Purity Evaluation of Bovine Serum Albumin Products

Introduction

Mass Spectrometry (MS) and Raman spectroscopy (Raman) are orthogonal techniques. While MS measures the chemical composition of a given sample, Raman is able to provide structural information of the constituents. This orthogonality is interesting when applying quality evaluation workflows, where both chemical composition and structural integrity are relevant. In this article, we show how MS and Raman can be pre-processed and fused for a combined statistical evaluation to support quality control. As test sets, we use four different bovine serum albumin (BSA) products where we evaluate the quality of the active product ingredient (API).

Pre-processing

The pre-processing is applied differently for MS and Raman data, as the data structure does not allow direct fusion of the data. Therefore, in the following two sub-chapters we describe the pre-processing workflow steps for MS and Raman data.

MS

The four different BSA products were measured in triplicate in full scan MS mode. Giving the following set of .d files.

# Raw data from an Agilent QTOF
basename(ms_files)

 [1] "BSA_7AqYf_1.d" "BSA_7AqYf_2.d" "BSA_7AqYf_3.d" "BSA_m595c_1.d"
 [5] "BSA_m595c_2.d" "BSA_m595c_3.d" "BSA_utpLV_1.d" "BSA_utpLV_2.d"
 [9] "BSA_utpLV_3.d" "BSA_wAgwS_1.d" "BSA_wAgwS_2.d" "BSA_wAgwS_3.d"
[13] "H2O.d"         "H2O_2.d"

With the .d files, a MassSpecEngine is created to pre-process the MS data. Note that the MS files were centroided and converted to mzML during creation of the MassSpecEngine, using the installed msconvert tool from the ProteoWizard in the background. The analysis replicate names are modified to properly assign the analyses within each replicate measurement. Two water (H2O) files were used as blanks for the analyses.
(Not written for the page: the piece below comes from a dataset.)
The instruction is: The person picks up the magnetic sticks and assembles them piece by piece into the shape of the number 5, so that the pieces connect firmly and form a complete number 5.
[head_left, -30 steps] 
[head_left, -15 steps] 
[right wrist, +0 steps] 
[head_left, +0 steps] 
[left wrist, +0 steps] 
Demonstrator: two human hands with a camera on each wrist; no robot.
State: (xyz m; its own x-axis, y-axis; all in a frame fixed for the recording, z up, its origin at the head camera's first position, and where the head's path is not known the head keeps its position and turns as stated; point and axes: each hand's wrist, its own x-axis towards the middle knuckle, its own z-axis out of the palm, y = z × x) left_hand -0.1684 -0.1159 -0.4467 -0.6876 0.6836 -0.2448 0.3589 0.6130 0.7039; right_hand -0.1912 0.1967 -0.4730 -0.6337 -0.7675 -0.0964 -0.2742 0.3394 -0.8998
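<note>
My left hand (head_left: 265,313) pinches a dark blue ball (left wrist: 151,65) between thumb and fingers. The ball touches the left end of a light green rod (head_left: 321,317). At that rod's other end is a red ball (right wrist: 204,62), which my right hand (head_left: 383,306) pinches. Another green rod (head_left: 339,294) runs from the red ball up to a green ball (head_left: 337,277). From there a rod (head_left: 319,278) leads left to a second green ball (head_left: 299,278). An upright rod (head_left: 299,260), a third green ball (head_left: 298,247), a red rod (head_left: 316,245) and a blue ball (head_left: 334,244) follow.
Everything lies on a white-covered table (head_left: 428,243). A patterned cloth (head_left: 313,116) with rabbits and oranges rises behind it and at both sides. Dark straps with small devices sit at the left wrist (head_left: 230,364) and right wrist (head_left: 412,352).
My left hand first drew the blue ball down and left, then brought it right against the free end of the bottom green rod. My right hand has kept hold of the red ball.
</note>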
ms <- StreamFind::MassSpecEngine$new(
  metadata = list(name = "BSA Quality Evaluation MS Project"),
  analyses = ms_files,
  centroid = TRUE,
  levels = 1
)

# Changes the analysis replicate names
ms$Analyses <- set_replicate_names(
  ms$Analyses,
  sub("_\\d+$", "", get_analysis_names(ms$Analyses))
)

# Overview
DT::datatable(
  info(ms$Analyses)
)

# Note that the TIC chromatograms are not yet loaded (see below)
# In plot_spectra_tic, the TIC from spectra headers are used
plot_spectra_tic(ms$Analyses, colorBy = "replicates")

Total ion chromatograms (TIC) for each analysis replicate.

As pre-processing, the following steps are applied:

Find the retention time elution of BSA based on the total ion chromatogram (TIC) of each analysis;
Find the mass-to-charge (m/z) range of BSA for deconvolution of charges;
Deconvolute charges for estimation of the exact mass, in DA;

The individual processing steps are applied according to ProcessingStep objects. Below, the integration of the TIC is shown using the dedicated ProcessingStep after loading the TIC chromatograms from the MS files and smoothing using a moving average approach.

# Loads the TIC chromatograms
ms$run(MassSpecMethod_LoadChromatograms_native(chromatograms = "TIC"))

# Smoothing of the TIC chromatogram for improving peak finding
ms$run(MassSpecMethod_SmoothChromatograms_movingaverage(windowSize = 5))

plot_chromatograms(
  ms$Results$MassSpecResults_Chromatograms,
  colorBy = "replicates+targets",
  normalized = FALSE
)

Smoothed TICs for each analysis replicate.

# Method for finding the local maxima in the loaded TIC chromatograms
ps_maxima <- MassSpecMethod_FindChromPeaks_LocalMaxima(
  minWidth = 3,
  maxWidth = 5,
  minHeight = 30E6
)

show(ps_maxima)


 MassSpecMethod_FindChromPeaks_LocalMaxima 
 type         MassSpec
 method       FindChromPeaks
 required     LoadChromatograms
 algorithm    LocalMaxima
 input_class  NA
 output_class NA
 version      0.3.0
 software     StreamFind
 developer    Ricardo Cunha
 contact      cunha@iuta.de
 link         https://odea-project.github.io/StreamFind
 doi          NA

 parameters: 
  -  minWidth 3 
  -  maxWidth 5 
  -  minHeight 3e+07

ms$run(ps_maxima)

plot_chromatograms_peaks(
  ms$Results$MassSpecResults_Chromatograms,
  colorBy = "replicates+targets"
)

TIC with integrated peaks.

The average retention time of the peaks was 363.9889933 seconds with a standard deviation of 0.7689157. The following step is to estimate the m/z range of BSA for deconvolution of charges. The m/z range needs to be defined once and is equal to all other analyses if the compound of interest is BSA. As for the retention time, shifts might occur due to the chromatographic separation.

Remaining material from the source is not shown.